A Letter from the CNO

Riverside believes in a culture of safety where timely reporting of errors and a comprehensive, confidential peer-review process in which errors can be examined justly.

Recently, RaDonda Vaught, a former nurse from Vanderbilt University Medical Center, was criminally convicted for reckless homicide and abuse of an impaired adult after mistakenly administering the wrong medication that killed an elderly patient in 2017. 

We do not want this incident to spark fear of criminalization for the reporting of human error amongst members of our team. The medication administration error, which she self-reported, casts a shadow over the nursing profession which has been caring for patients and communities tirelessly and wearily during the global pandemic amidst historic workforce shortages

The nursing profession is deeply disappointed with the conviction which prompted the ANA to release the following statement:

“The Code of Ethics for Nurses states that while ensuring that nurses are held accountable for individual practice, errors should be corrected or remediated, and disciplinary action taken only if warranted. ANA cautions against accidental medical errors being tried in a court of law. Health care is highly complex and ever-changing, resulting in a high risk and error-prone system.  Organizational processes and structures must support a “just culture”, which recognizes that health care professionals can make mistakes and systems may fail.

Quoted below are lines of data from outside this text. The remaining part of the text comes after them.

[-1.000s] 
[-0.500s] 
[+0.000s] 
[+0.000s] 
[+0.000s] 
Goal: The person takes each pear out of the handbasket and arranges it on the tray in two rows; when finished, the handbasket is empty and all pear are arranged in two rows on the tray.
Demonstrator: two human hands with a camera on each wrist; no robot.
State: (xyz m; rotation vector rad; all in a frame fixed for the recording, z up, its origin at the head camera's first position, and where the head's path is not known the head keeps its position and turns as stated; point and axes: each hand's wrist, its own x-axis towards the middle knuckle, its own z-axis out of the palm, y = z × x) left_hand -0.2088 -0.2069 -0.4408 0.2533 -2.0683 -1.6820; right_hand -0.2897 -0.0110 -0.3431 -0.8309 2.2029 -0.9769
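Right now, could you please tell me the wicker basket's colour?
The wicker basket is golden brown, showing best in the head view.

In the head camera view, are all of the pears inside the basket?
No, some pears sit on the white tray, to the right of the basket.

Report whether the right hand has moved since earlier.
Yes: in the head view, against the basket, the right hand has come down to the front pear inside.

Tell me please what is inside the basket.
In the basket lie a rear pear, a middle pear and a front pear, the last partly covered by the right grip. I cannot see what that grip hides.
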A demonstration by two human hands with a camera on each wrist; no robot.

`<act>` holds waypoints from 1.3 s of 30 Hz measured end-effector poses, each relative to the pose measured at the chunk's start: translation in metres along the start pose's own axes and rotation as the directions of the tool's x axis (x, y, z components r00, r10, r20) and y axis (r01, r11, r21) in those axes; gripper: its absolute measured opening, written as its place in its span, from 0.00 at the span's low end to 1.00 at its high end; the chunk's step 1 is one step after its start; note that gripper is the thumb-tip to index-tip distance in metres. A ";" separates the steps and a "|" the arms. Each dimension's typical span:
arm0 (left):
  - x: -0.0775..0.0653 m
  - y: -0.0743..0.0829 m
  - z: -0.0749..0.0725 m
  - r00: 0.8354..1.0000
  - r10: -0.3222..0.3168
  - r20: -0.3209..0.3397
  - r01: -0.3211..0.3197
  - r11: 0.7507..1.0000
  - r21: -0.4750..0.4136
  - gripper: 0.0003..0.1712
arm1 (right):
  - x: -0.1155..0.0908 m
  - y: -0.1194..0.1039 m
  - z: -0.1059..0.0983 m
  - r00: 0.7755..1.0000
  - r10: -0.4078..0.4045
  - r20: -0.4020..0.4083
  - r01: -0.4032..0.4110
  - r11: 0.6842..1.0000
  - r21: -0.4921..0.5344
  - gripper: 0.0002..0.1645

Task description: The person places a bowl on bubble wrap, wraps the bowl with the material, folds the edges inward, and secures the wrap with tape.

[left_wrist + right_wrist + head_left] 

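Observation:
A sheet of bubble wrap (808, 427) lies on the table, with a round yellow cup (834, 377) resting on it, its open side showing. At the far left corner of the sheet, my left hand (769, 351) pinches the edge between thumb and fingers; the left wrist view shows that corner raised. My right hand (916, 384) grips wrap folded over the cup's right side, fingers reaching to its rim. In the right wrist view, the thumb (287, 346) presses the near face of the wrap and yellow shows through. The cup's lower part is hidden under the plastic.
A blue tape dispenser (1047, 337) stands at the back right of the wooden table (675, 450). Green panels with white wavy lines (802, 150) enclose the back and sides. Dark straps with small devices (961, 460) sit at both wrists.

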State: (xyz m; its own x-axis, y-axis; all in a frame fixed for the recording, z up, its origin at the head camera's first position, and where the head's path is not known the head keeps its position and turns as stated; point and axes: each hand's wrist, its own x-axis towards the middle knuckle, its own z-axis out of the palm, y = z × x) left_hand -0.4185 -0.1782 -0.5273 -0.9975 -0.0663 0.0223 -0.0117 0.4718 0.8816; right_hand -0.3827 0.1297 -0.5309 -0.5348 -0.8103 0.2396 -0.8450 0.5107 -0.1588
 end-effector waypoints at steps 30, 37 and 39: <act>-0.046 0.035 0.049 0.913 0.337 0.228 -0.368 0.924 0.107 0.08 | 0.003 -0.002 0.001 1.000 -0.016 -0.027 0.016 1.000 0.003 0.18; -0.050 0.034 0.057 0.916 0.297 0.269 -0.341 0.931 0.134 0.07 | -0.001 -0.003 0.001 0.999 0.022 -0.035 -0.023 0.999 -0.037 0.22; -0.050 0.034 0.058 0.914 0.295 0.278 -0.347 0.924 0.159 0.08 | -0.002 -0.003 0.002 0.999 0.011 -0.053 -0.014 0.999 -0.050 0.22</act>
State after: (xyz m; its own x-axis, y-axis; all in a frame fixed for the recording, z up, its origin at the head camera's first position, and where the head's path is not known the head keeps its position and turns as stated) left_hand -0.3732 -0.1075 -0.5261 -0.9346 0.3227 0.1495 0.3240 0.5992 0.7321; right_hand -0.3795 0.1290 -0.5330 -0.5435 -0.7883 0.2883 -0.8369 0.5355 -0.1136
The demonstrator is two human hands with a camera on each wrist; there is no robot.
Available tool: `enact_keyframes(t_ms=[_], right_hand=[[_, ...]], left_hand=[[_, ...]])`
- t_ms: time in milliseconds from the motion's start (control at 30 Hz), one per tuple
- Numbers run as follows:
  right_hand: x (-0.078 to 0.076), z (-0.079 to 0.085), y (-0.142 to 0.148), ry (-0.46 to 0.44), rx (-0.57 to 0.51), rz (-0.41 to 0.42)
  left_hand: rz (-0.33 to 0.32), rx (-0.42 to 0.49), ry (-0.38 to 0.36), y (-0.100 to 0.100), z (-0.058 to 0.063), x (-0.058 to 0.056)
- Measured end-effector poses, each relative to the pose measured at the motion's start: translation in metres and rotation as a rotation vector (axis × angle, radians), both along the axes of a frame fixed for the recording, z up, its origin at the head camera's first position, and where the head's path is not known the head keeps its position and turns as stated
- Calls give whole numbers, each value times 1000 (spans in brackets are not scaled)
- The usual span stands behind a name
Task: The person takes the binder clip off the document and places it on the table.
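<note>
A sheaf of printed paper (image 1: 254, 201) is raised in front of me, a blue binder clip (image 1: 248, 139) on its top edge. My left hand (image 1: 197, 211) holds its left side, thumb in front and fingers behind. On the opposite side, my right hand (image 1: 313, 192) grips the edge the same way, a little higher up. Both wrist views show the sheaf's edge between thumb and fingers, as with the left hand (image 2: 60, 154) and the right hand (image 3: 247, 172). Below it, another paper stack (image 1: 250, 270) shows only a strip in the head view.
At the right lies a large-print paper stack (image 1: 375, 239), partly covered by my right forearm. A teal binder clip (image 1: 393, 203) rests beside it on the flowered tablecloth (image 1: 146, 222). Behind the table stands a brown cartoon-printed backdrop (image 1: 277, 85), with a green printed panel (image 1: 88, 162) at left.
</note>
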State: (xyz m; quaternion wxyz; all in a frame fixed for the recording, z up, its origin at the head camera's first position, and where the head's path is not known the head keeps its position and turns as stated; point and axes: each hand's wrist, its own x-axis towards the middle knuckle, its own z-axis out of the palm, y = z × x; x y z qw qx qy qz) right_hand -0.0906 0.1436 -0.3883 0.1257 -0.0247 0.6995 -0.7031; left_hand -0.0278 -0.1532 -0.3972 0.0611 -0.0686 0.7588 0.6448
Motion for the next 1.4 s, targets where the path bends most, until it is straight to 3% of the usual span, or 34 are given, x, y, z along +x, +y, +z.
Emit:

All nurses and other health care professionals must be treated fairly when errors occur. “

As a Magnet® designated organization, we at Riverside are committed to the development of action plans to quickly address system gaps using evidence-based practice. We have demonstrated over the past several months combatting Covid-19 our commitment to guide our staff through in-time training, the creation of policies and procedures, and increased leader visibility and support.